FOM: Inductive reasoning
Joe Shipman
shipman at savera.com
Wed Jan 19 14:29:53 EST 2000
Steiner, replying to Black:
>>Obviously, to get an idealization of such nondeductive reasoning, we
have (a) to distinguish between objective and subjective probability;
(b) lay down that the set of probability 1 propositions is not closed
under mathematical deduction. <<
I don't understand the necessity for either of these considerations.
For mathematical propositions that are independent of, say, ZFC, there
are different possible mathematical universes in which the propositions
could be true or false. The identification of a probability not equal
to 0 or 1 with the class of universes in which GCH is true need not be
"subjective". Only if you somehow know you are referring to a
particular mathematical universe is such a label appropriate, because
there is an objective "fact of the matter" even though you don't know
what it is.
Let x be the trillionth bit of Chaitin's number Omega, an
algortihmically random sequence of 0s and 1s. We will never know what x
is; is the estimate P(x=1)=0.5 subjective or objective? If you believe
in the set of integers as a completed whole, you can define the truth
set for arithmetic and it is a perfectly objective question whether x=0
or x=1. Most of us would accept this and say that 0.5 is a SUBjective
probability. But what about GCH? It is much harder to say that there
is an objective truth value, even though in any particular model GCH is
either true or false. An intermediate case is CH -- if we take modern
theoretical physics seriously (I personally don't take it this
seriously), then our ontology includes real numbers and higher-type
objects as well, and CH may have an objective truth value (relative to
OUR universe, meaning the physical universe we live in).
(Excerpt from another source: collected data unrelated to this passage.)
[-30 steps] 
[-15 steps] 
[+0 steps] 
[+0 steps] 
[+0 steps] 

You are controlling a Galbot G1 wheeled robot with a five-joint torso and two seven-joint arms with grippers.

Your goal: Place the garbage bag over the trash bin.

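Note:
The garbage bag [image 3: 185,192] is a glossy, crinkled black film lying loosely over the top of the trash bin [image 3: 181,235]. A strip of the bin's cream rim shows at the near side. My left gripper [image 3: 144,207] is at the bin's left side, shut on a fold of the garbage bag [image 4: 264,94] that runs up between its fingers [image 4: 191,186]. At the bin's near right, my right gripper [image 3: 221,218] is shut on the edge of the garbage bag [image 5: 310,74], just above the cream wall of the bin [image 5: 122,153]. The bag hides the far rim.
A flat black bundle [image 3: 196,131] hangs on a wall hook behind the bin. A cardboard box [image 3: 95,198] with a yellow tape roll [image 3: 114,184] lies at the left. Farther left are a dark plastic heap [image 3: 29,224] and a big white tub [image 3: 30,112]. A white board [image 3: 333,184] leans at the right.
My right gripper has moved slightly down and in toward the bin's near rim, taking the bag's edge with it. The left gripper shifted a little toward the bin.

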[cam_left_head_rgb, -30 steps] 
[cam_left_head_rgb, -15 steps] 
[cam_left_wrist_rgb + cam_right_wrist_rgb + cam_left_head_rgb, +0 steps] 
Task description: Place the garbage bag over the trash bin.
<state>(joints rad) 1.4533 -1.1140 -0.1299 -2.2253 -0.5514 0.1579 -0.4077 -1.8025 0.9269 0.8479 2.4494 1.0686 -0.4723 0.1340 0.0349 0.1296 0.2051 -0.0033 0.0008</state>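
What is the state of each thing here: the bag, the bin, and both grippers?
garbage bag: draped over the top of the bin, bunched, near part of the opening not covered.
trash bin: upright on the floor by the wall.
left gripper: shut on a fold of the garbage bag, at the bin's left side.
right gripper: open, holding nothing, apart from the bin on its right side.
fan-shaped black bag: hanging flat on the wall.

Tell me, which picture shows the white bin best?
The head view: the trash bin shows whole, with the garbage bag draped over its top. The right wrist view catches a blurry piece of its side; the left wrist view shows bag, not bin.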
Second, I don't see why you require the set of probability 1
propositions not be closed under mathematical deduction. Do you simply
mean to say that some propositions need not have probability 1 or 0?
If you use a Boolean algebra of "truth values", you can construct a
universe in which all axioms of ZFC have "probability" 1, all logical
deductions preserve the property of having probability 1, and CH does
not have probability 1 (Scott and Solovay "Boolean-valued-model"
adaptation of Cohen's independence proof for CH). You can get
propositions with "truth values" strictly between 0 and 1 while having
mathematical deduction respect "truth value" and not lead you from
propositions to other propositions with "smaller" truth values. The
only obstacle to turning this into a proper generalization of logical
validity which allows for weaker positive conclusions than "logical
truth" is that the Boolean algebra is not simply an algebra of
probabilities.
Technical question here for logicians: in the Boolean-valued model
approach to independence proofs, is there ever a way to "project" the
algebra of "truth values" into the probability space [0,1] so that
(some) statements with intermediate truth values can be assigned a
probability strictly between 0 and 1in a consistent way? Is there a
Boolean-valued model in which the axioms of ZFC have value 1 but CH has
a value strictly between 0 and 1? (I already know there are BVM's in
which it has value 0, showing it is independent, and BVM's in which it
has value 1, showing it is consistent).